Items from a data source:

-=-=-=-=-

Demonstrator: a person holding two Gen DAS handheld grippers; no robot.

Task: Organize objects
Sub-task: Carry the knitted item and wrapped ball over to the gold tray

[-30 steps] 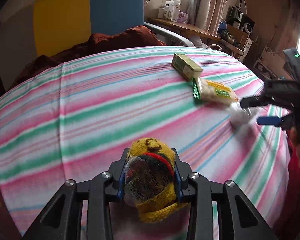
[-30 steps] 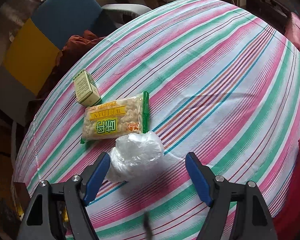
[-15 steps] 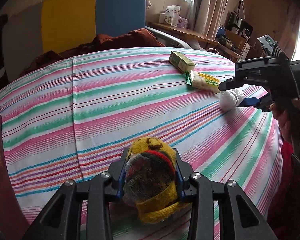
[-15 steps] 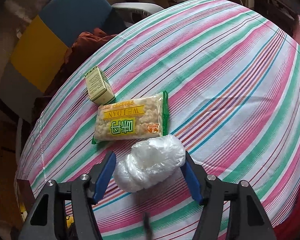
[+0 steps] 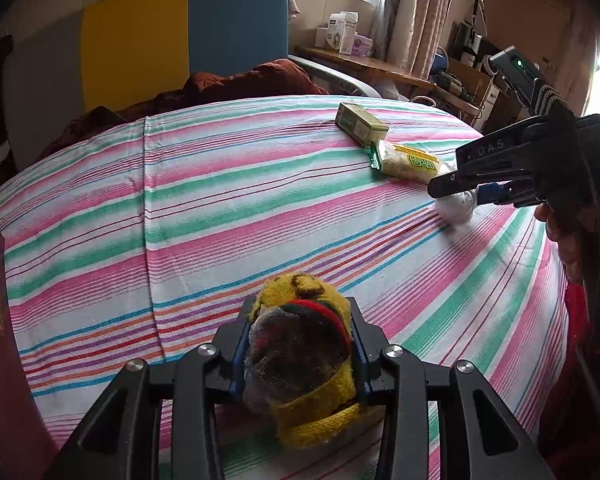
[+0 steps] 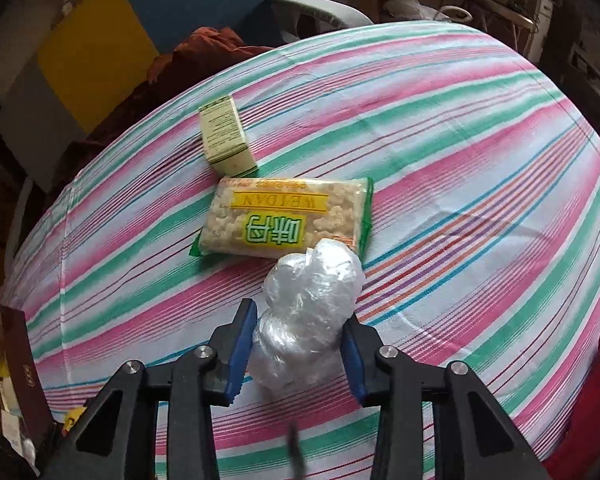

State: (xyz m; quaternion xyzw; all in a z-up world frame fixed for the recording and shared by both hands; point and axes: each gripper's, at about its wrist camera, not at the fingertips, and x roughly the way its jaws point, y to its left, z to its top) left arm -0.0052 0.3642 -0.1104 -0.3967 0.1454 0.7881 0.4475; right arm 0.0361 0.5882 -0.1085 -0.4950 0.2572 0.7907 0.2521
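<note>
Plastic bag bundle point(image 6: 312, 312), crumpled and clear, sits on the striped tabletop point(image 6: 460, 160) between the blue pads of the right tongs point(image 6: 300, 344); jaws closing, pads pressing both sides of its lower part. Upper part touches the near edge of the snack packet point(image 6: 284, 218); green box point(image 6: 226, 140) just beyond the packet

Left tongs point(image 5: 300, 356) clamped on a yellow knitted toy point(image 5: 304, 360) with red band, low over the near tabletop, well apart from the row

Left wrist view only: right tongs point(image 5: 456, 196) from the side, person's hand point(image 5: 568, 232) on them, bundle point(image 5: 456, 206) mostly hidden. Right wrist view only: packet's printed face, both pads on the bundle
</note>
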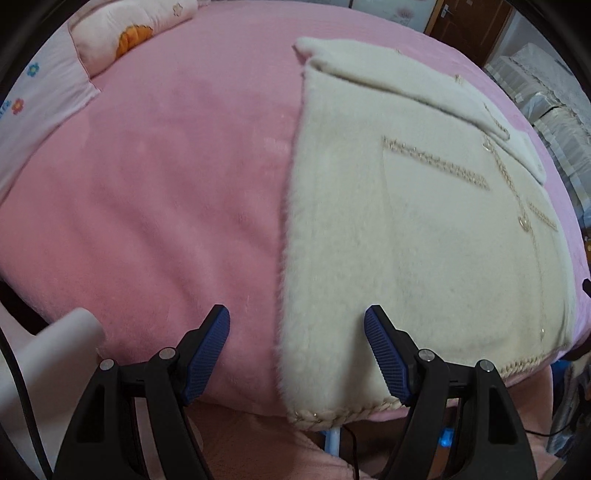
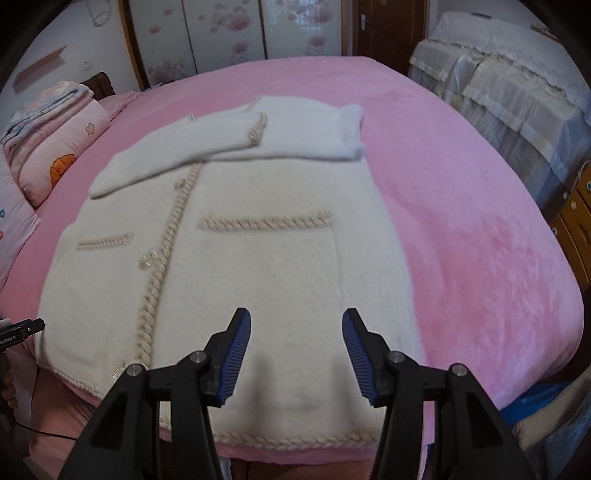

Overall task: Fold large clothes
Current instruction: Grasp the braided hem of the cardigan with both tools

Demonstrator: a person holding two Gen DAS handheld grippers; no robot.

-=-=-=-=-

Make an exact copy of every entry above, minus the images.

TASK OUTPUT:
Demonstrator: a person holding two Gen DAS handheld grippers; no robot.

Task: Organize objects
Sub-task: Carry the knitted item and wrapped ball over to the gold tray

[-30 steps] 
[-30 steps] 
[-15 steps] 
[-15 steps] 
[+0 steps] 
[+0 steps] 

State: (xyz m; quaternion xyzw; all in a z-up world frame fixed for the recording and shared by both hands; point and axes: each gripper's, at about its wrist camera, not at the fingertips, and x roughly the way its jaws point, y to its left, z to its top) left arm -0.0052 0.3642 -0.1104 -0.3967 0.1454 0.7881 0.4475; right arm 0.0361 0.5882 -0.1085 -0.4950 0.2572 0.7907 0.2521
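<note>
Plastic bag bundle point(image 6: 312, 312), crumpled and clear, sits on the striped tabletop point(image 6: 460, 160) between the blue pads of the right tongs point(image 6: 300, 344); jaws closing, pads pressing both sides of its lower part. Upper part touches the near edge of the snack packet point(image 6: 284, 218); green box point(image 6: 226, 140) just beyond the packet

Left tongs point(image 5: 300, 356) clamped on a yellow knitted toy point(image 5: 304, 360) with red band, low over the near tabletop, well apart from the row

Left wrist view only: right tongs point(image 5: 456, 196) from the side, person's hand point(image 5: 568, 232) on them, bundle point(image 5: 456, 206) mostly hidden. Right wrist view only: packet's printed face, both pads on the bundle
</note>
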
Overall task: Fold large clothes
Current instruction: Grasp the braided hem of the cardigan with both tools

Demonstrator: a person holding two Gen DAS handheld grippers; no robot.

Nothing else is required for this exercise.